Alisó su vestido sencillo y sin color y buscó unas hojas para anotar sus planes para la educación de Aleph. Con toda la sutileza del rayo, un pensamiento apareció entre el gozo que María había experimentado hasta entonces. Poseída por un temor fatal, María se volvió a Aleph y le miró los ojos y dio voz a la pregunta cruel.
–Sigues vivo, ¿verdad? ¿De verdad has abierto los ojos? ¿No me he engañado, no los abrí yo en algún momento olvidado? Si tienes vida y cualquier grado de entendimiento, te ruego que me lo evidencies.

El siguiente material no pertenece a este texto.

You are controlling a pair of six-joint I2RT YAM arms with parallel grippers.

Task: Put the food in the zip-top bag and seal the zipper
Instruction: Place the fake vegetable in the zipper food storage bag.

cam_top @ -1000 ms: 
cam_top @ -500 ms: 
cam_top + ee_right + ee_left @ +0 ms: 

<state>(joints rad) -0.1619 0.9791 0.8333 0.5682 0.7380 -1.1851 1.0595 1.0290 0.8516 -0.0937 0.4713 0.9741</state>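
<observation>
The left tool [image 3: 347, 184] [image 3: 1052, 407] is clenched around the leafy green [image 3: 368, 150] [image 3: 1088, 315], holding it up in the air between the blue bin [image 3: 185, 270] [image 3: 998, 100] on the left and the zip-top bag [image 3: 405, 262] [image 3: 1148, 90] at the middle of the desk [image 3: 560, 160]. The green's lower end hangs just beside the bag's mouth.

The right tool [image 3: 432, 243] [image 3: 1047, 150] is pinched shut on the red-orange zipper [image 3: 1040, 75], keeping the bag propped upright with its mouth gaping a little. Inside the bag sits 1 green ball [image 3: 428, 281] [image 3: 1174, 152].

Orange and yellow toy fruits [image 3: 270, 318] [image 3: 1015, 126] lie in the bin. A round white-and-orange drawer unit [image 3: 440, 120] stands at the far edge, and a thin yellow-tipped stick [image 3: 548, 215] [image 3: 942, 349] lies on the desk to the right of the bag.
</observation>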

Aleph no replicó de ninguna manera. Con pánico, con el principio de lágrimas, María corrió y se paró delante del hombre paralizado. Los ojos de barro se fijaban en la misma parte de la pared de siempre mientras los brazos descansaban sobre las mesas al lado y las piernas seguían apretadas y dobladas. Pasó un tiempo indefinido así, en el cual María tuvo que luchar para conservar la compostura. Se dedicó a restaurar la limpieza que acababa de deshacer y su mente se fijó enteramente en sí. Se preguntaba qué se debía hacer ahora, para que la vida de Aleph sobreviviera con más vitalidad que una flor aplastada. Su laboratorio era aislado, estaba rodeado por un campo lleno de flores y polvo, por lo que muchas flores se habían aplastado bajo las botas de María.
–No he pensado en flores por varios meses. –María murmuró, sorprendida por la rareza de sus reflexiones que poco a poco iban saliendo de la melancolía. Estaba pensando de esta manera cuando se detuvo para ver a Aleph cara a cara.
Su meditación fue interrumpida por sonidos graves y ruidosos, como el rugido colectivo de maquinaria distante. María, atónita, vio lo que ningún otro ser humano jamás había presenciado. Aleph, lenta y fuertemente, agarró los bordes de las mesas. Sus miembros se hicieron más firmes y poco a poco una distancia apareció entre el cuerpo de barro y la tierra que le contribuyó la sustancia. La cabeza, que momentos antes había estado a la altura de María, golpeó al techo. Sin poder levantarse por completo, Aleph volvió la vista para abajo, para María, y de nuevo quedó inmóvil y el cuarto, en silencio.